Thursday, February 13, 2020

Salt of the Earth

SCRIPTURE

Matthew 5:13-14
"You are the salt of the earth, but if salt has lost its taste, how shall its saltiness be restored? It is no longer good for anything except to be thrown out and trampled under people's feet."

LANGUAGE

taste = lose taste, lose savor, make foolish

COMMENTS

For all of the different characteristics or uses for salt, Jesus points to one: Taste. Taste = savor, flavor. Perhaps a better translation of this is, "If salt is not providing taste, is it really salt? No, it is just dirt to be thrown on the ground and walked on."

Jesus has just finished speaking about what should make us happy.

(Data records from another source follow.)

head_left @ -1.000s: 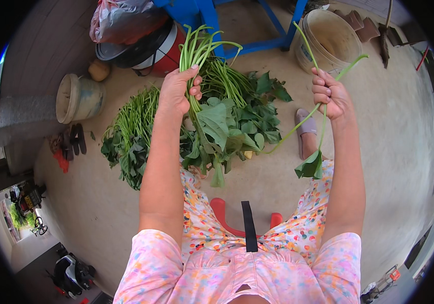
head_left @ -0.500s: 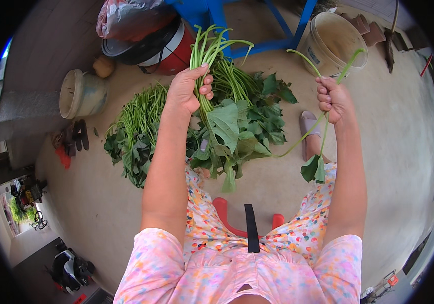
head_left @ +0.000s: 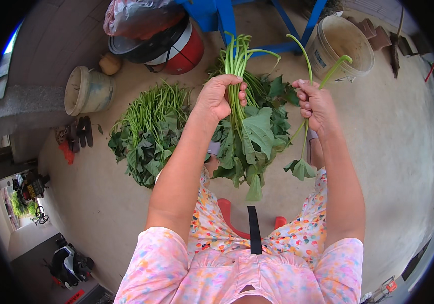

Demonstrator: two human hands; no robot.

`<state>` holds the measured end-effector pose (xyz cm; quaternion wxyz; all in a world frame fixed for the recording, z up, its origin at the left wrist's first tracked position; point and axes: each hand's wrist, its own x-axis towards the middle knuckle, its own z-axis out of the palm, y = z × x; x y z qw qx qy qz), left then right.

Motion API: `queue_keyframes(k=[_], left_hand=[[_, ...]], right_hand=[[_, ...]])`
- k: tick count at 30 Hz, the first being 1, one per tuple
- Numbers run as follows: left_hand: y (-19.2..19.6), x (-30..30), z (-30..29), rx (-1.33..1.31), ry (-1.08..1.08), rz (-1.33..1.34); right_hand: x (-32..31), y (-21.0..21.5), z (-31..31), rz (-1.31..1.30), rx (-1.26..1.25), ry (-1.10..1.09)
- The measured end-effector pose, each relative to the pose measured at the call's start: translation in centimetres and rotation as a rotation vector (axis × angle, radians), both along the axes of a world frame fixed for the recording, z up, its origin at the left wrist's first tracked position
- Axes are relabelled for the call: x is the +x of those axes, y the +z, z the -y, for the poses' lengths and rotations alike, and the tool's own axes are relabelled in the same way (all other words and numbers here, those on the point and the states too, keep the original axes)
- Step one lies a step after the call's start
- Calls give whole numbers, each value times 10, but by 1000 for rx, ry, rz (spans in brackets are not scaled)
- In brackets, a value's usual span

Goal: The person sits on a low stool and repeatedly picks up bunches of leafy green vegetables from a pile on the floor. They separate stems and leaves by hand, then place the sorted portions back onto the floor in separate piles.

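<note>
My left hand (head_left: 222, 95) is closed round a bunch of leafy green stems (head_left: 236, 66), their cut ends pointing up and away, their broad leaves hanging down toward my knees. To the right, my right hand (head_left: 316, 103) grips two loose leafy stems (head_left: 303, 152), whose bare ends curl above the fist while leaves dangle below it. On the floor at the left lies a heap of the same greens (head_left: 148, 131). Behind the held bunch a second pile (head_left: 277, 109) is partly hidden by it and by my left hand.
Beyond the piles stand a red and white bucket (head_left: 189, 53) with a black lid and plastic bag (head_left: 138, 20), a blue metal frame (head_left: 224, 17) and a large pale bucket (head_left: 323, 58). A smaller pale bucket (head_left: 95, 93) and dark slippers (head_left: 84, 131) are at the left.
My left hand has moved right with its bunch, uncovering more of the left heap. My right hand has come slightly inward and lower with its stems, so the two hands are closer.
</note>
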<state>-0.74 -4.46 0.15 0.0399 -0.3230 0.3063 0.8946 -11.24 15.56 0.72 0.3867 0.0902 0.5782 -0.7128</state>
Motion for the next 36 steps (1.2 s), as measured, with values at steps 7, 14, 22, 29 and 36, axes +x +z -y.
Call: queue_keyframes(k=[7,14,22,29,36], left_hand=[[-3,-10,-29,-105,-66,54],[-4,-10,-52,-148,-127,28],[3,-9,-54,-164,-132,5],[-2,-5,-19,-294,-11,12],[1,2,12,-426,153,25]], right_hand=[[15,-1,27,-52,-55,-23],[22,-6,34,-91,15,-75],[20,-9,28,-88,-1,1],[4,-5,9,-122,25,-82],[-18,-6,-16,-131,-5,-245]])
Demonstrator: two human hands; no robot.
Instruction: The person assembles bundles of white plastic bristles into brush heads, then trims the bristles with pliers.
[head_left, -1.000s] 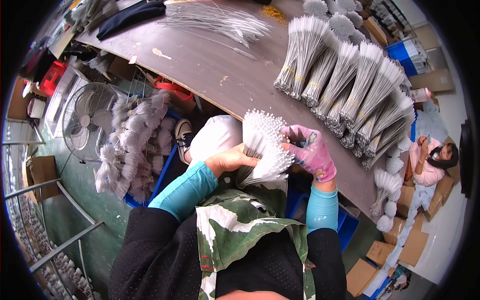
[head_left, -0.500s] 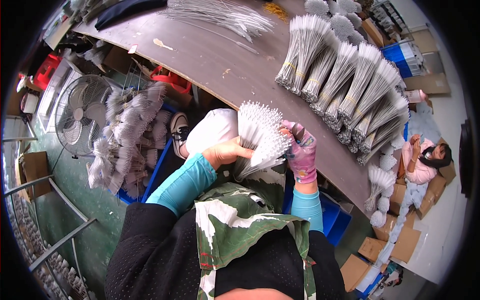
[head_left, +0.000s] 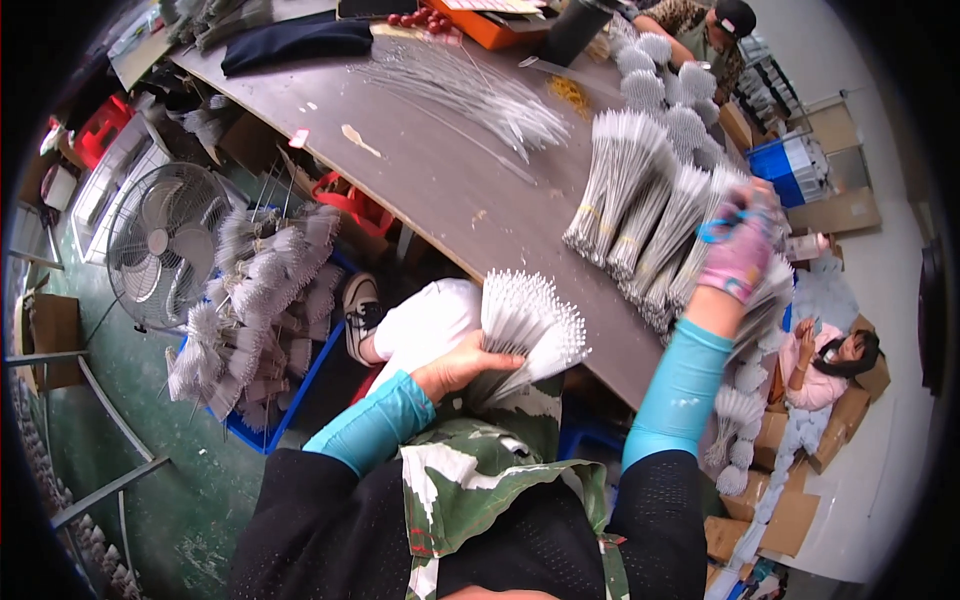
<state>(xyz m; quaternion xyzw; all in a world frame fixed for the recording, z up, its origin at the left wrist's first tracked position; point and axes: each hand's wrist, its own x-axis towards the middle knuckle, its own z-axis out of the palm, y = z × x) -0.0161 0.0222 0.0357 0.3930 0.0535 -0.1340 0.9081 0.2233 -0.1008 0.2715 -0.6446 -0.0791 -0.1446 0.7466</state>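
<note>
My left hand (head_left: pixel 462 366) is closed round a fanned bundle of thin grey-stemmed sticks with white tips (head_left: pixel 535 325), held upright above my lap. My right hand (head_left: pixel 740 250), in a pink patterned glove, is stretched out over the far right of the table and blurred by motion. Blue loops at its fingers look like the handles of scissors (head_left: pixel 716 231); the blades are hard to make out. Under and beside this hand lie several tied bundles of the same sticks (head_left: pixel 622 180), stacked in rows on the brown table (head_left: pixel 440 190).
Loose sticks (head_left: pixel 480 100) and yellow ties (head_left: pixel 570 95) lie on the table. To the left, a blue crate (head_left: pixel 290 420) of bundles stands by a fan (head_left: pixel 160 240). A person in pink (head_left: pixel 815 370) sits at right; another person (head_left: pixel 690 25) is at the far side.
My right hand has moved from beside the held bundle out to the right, over the stacked bundles. The left hand keeps its hold. The view has shifted, showing more of the table's far side.
</note>
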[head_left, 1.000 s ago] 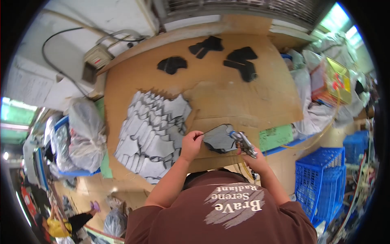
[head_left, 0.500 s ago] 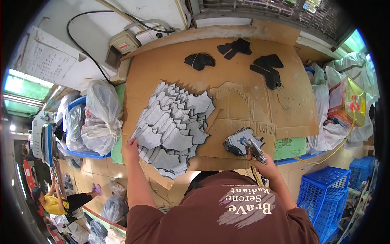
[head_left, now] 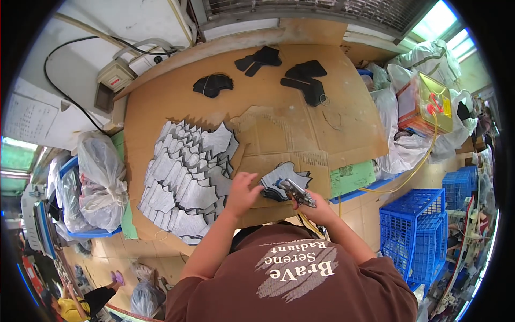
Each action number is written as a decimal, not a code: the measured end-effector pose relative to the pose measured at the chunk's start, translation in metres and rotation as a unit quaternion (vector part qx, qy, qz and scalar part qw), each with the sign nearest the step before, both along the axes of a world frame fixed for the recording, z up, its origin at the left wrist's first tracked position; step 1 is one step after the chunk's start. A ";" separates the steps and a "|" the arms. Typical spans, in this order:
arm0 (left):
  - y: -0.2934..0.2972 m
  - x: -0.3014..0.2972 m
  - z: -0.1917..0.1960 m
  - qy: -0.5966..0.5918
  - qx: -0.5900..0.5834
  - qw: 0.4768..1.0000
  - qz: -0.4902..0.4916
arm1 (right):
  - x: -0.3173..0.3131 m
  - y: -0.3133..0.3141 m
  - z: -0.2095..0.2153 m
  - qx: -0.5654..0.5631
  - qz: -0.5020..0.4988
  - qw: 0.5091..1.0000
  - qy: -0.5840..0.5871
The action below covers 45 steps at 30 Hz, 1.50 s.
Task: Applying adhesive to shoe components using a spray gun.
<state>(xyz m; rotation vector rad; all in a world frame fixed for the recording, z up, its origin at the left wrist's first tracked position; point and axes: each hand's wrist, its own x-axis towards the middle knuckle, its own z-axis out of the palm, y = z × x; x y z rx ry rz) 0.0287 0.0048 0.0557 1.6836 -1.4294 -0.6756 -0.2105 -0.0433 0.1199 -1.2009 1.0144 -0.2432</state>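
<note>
My right hand (head_left: 316,211) grips a metal spray gun (head_left: 296,193) with a yellow hose (head_left: 407,172) trailing from it, its nozzle over a small stack of grey cut pieces (head_left: 284,180) on cardboard. My left hand (head_left: 242,193) hovers with fingers apart just left of that stack, between it and a big fanned spread of grey cut pieces (head_left: 185,180) on the cardboard-covered table (head_left: 161,107).
Black cut pieces (head_left: 306,80) lie at the table's far side. Plastic bags (head_left: 99,180) sit left in a blue crate, more bags (head_left: 397,145) at right beside a yellow can (head_left: 432,102). Blue baskets (head_left: 416,231) stand lower right. A grey box with cables (head_left: 112,80) sits far left.
My left hand has moved from the left edge of the fanned grey pieces back toward the small stack by the spray gun. The view has shifted slightly.
</note>
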 end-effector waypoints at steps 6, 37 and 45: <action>-0.015 -0.020 -0.008 0.003 0.050 0.998 -0.035 | -0.004 0.002 -0.019 -0.032 0.012 0.999 0.002; 0.015 0.012 -0.016 0.210 0.099 0.964 0.130 | -0.015 -0.003 0.002 -0.032 -0.026 0.999 -0.006; -0.013 -0.020 -0.017 0.060 -0.015 0.997 0.053 | -0.007 -0.005 0.000 0.001 -0.029 1.000 -0.007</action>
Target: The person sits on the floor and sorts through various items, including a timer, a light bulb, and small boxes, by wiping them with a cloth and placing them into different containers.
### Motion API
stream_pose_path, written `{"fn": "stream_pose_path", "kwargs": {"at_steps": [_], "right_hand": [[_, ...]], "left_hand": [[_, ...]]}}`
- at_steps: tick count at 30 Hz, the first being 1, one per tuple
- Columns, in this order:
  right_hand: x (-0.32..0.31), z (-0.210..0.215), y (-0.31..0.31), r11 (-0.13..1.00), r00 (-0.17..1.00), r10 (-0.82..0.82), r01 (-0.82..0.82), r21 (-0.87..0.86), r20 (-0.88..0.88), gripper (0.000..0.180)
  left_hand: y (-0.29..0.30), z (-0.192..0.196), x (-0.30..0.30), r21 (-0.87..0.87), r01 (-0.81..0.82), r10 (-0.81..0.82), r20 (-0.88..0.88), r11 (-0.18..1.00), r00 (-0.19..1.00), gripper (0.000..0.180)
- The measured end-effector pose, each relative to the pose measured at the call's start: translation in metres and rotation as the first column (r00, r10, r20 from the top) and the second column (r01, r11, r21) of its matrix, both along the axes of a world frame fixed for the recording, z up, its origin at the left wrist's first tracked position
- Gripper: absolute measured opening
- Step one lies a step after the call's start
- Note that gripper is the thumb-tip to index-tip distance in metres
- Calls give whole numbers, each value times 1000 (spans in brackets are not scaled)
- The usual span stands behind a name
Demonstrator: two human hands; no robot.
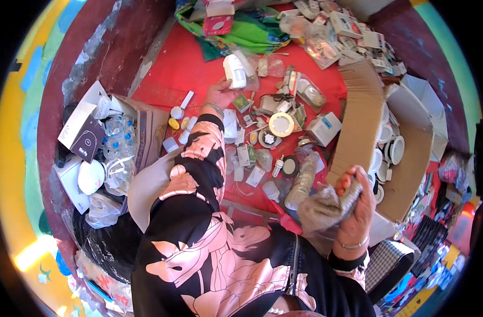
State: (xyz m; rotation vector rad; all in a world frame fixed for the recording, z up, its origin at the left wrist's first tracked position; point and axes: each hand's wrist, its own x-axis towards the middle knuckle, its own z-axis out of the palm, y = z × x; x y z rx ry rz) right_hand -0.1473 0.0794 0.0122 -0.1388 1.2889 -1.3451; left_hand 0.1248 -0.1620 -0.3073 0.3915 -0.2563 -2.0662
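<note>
Your left hand point(221, 95) reaches out over the red sheet point(186, 61), its grip pinching a white motion sensor point(234, 72) at the lower end. The sensor is tilted slightly, its ribbed window facing up, and clear plastic wrap point(248, 62) lies just beside it. Your right hand point(359, 211) is raised near the cardboard box point(410, 193) on your right, its grip curled around a crumpled beige cloth point(322, 210) that hangs toward your lap. The two hands are well apart.

Between them, small electrical goods crowd the sheet: a round downlight point(281, 124) with a yellowish rim, a white carton point(324, 129) with a blue label, a compact fluorescent bulb point(278, 166) and, right next to that, a dark round disc point(290, 166). A yellow oval piece point(173, 123) lies nearer your left forearm. The cardboard box has its long flap point(358, 116) folded out toward the goods, and white round fittings point(396, 150) are piled inside.

On your left, a second carton point(150, 129) holds clear plastic pieces with blue dots point(120, 132); a white dome point(91, 177) sits beside it. Beyond the sensor, a pink box point(218, 24) rests on a green cloth bag point(252, 34).
</note>
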Motion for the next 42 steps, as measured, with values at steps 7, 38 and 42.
{"fn": "stream_pose_path", "kwargs": {"at_steps": [7, 38, 42], "right_hand": [[2, 6, 5, 986, 994, 105, -103, -130, 10, 20], [-6, 6, 5, 874, 974, 224, -214, -435, -30, 33], [0, 3, 2, 873, 976, 217, -196, -447, -5, 36]], "left_hand": [[61, 143, -85, -148, 161, -191, -219, 976, 957, 76], [145, 329, -84, -365, 474, -233, 539, 801, 810, 43], [149, 338, -84, -516, 444, -95, 569, 732, 817, 45]]}}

Happiness comes from our understanding of God, and not our circumstance. Happiness comes in ways that the world views as weaknesses: humility, poverty, mourning, the pursuit of righteousness, mercy, purity, being persecuted. Because our circumstance should not dictate our joy.

If you take a mouthful of salt and try to eat it, it is not very tasty. But add some salt to plain potatoes or meat, and it awakens a flavor that is much more desirable. God has placed us to be salt to the earth. Not big clumps to be eaten on its own, but small pockets of flavor scattered throughout the world. Yet if we do not have or add flavor, if instead we are big clumps of material that do nothing for the world, are we really salt? Or are we just an equivalent to dirt?

I find it interesting that the word "taste" in verse 13, can also be translated "make foolish." But if the salt is made to be foolish, is it really salt? How can salt be foolish? It can't, but we can. We are foolish when we follow the principles of the world rather than the teachings of Christ. We are foolish when we buy into things like the prosperity gospel instead of the Beatitudes. Much of what Christians today follow is the line that God wants you to prosper, be healthy, have a great marriage, etc. So we pursue stuff rather than God Himself. Sometimes following God gets you crucified, beheaded, sick, imprisoned, snake-bitten, shipwrecked, stoned (the kind where people actually throw stones at you), or dead. But if our joy is in the Lord Himself, we don't lose our joy.